Abstract
Introduction
For couples who wish for a baby, sexual activity (through intercourse) is the only way to conceive naturally. However, the sexual activity of men undergoing testicular sperm extraction (TESE) and factors that influence it among affected couples are not clearly understood.
Aim
To examine sexual activity among infertile men undergoing TESE and to identify factors that influenced it.
Methods
Married Japanese male patients undergoing TESE were included. Sexual activity during the previous month was surveyed using a questionnaire, and potential predictive factors influencing sexual activity were examined.
Main Outcome Measures
Two hundred twenty-six married men who answered a questionnaire regarding sexual frequency were reviewed retrospectively.
Results
The patient mean age was 35.8 ± 7.5 years (range 23–67) and the mean age of their partners was 32.9 ± 4.5 years (range 23–44).

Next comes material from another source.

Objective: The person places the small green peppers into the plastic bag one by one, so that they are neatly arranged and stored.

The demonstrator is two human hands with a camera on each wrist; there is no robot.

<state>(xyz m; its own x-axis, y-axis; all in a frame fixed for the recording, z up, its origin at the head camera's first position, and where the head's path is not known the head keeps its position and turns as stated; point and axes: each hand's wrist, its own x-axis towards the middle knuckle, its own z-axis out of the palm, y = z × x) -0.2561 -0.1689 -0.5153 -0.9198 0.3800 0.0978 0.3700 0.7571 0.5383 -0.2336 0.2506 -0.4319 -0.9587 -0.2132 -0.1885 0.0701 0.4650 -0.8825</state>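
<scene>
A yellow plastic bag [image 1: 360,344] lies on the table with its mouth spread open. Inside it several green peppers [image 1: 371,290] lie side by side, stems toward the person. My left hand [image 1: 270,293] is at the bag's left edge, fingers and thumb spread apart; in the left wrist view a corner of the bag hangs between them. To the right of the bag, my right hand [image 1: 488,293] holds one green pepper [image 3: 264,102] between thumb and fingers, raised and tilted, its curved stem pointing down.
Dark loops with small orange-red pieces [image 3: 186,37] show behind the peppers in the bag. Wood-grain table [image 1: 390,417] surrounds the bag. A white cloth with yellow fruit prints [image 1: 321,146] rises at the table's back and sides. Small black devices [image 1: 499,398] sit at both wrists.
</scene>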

Most couples (n = 193) were in their first marriage, and 33 were remarried. The mean marriage duration was 52.6 ± 42.2 months (range 1–192). Microdissection TESE and conventional TESE were performed for 152 and 74 patients, respectively. Overall, the mean sexual activity during the last month was 3.6 ± 2.6 times (range 0–15). Marriage duration was negatively correlated with the frequency of sexual activity (r = −0.23; P < .01). There were no correlations between sexual activity and patient age, partner age, marriage type (first marriage or remarried), testicular volume, or serum total testosterone concentration. Regression analysis showed that marriage duration (odds ratio = 1.01; 95% CI, 1.003–1.019; P = .009) and testicular volume (odds ratio = 0.94; 95% CI, 0.88–0.99; P = .033) were significant predictors of low sexual activity (0–1 times/month).
Conclusion
The sexual activity of patients undergoing TESE was almost the same as reported previously. Patient age, partner age, testicular volume, and serum total testosterone concentration had no correlation with the reported frequency of sexual activity.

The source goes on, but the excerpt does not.